An exact copy of the lines from the one containing "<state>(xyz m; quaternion" through the end of the material is all that is wanted; transcribe only those.

*** Dataset excerpt Section Begins ***

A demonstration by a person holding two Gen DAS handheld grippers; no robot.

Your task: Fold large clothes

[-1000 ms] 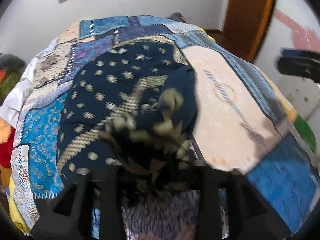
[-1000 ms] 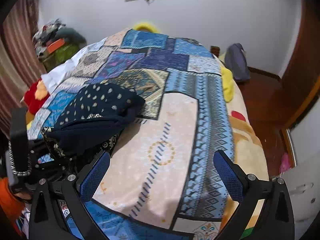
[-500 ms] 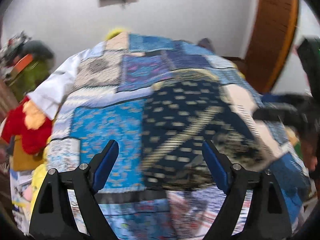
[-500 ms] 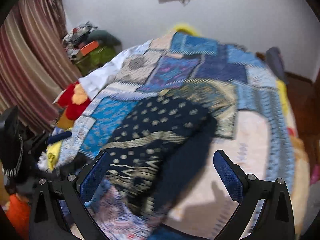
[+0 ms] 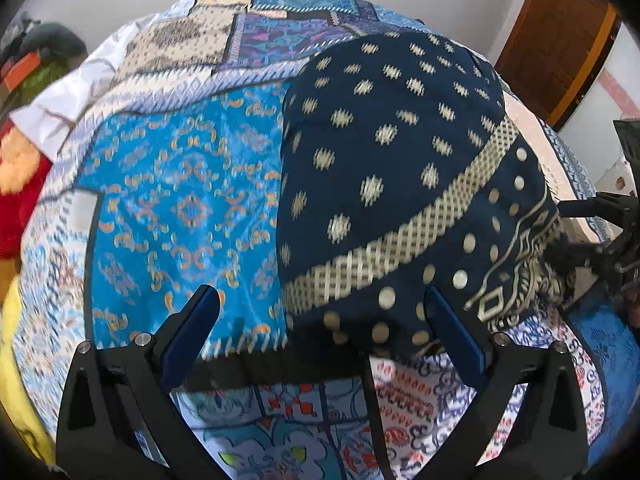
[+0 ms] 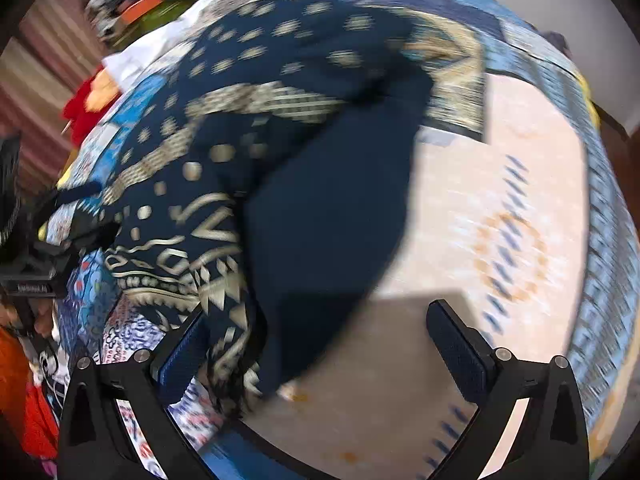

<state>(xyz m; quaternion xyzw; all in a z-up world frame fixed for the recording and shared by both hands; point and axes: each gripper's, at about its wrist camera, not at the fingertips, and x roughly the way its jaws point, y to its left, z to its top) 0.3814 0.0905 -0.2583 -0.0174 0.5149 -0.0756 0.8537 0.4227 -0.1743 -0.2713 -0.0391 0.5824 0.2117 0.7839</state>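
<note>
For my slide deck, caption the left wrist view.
Open left gripper poised over a navy patterned garment on a patchwork bedspread.

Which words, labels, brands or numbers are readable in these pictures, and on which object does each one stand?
None can be read.
Small white lettering on the left gripper, as the right wrist view shows it: too blurred to read.
The navy garment and the patchwork bedcover carry only patterns, no text.

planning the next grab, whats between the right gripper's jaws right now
In the right wrist view, the open right gripper brackets the navy patterned garment's fringed edge, lying on the patchwork bedspread.
</note>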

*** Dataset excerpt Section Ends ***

Answer space
<state>(xyz m; quaternion xyzw; all in a z-up world frame fixed for the recording and shared by both hands; point and axes: each gripper's, at about its wrist camera, not at the fingertips, and x roughly the way its jaws point, y to its left, z to its top) 0.3814 0.0905 -0.2583 -0.0174 0.5149 -0.0756 0.8537 0.4227 -0.1743 -0.2713 -0.0391 0.5824 0.2117 0.7839</state>
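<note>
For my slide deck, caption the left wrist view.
Open left gripper poised over a navy patterned garment on a patchwork bedspread.

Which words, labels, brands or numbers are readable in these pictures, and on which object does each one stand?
None can be read.
Small white lettering on the left gripper, as the right wrist view shows it: too blurred to read.
The navy garment and the patchwork bedcover carry only patterns, no text.

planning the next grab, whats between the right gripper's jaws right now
In the right wrist view, the open right gripper brackets the navy patterned garment's fringed edge, lying on the patchwork bedspread.
</note>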

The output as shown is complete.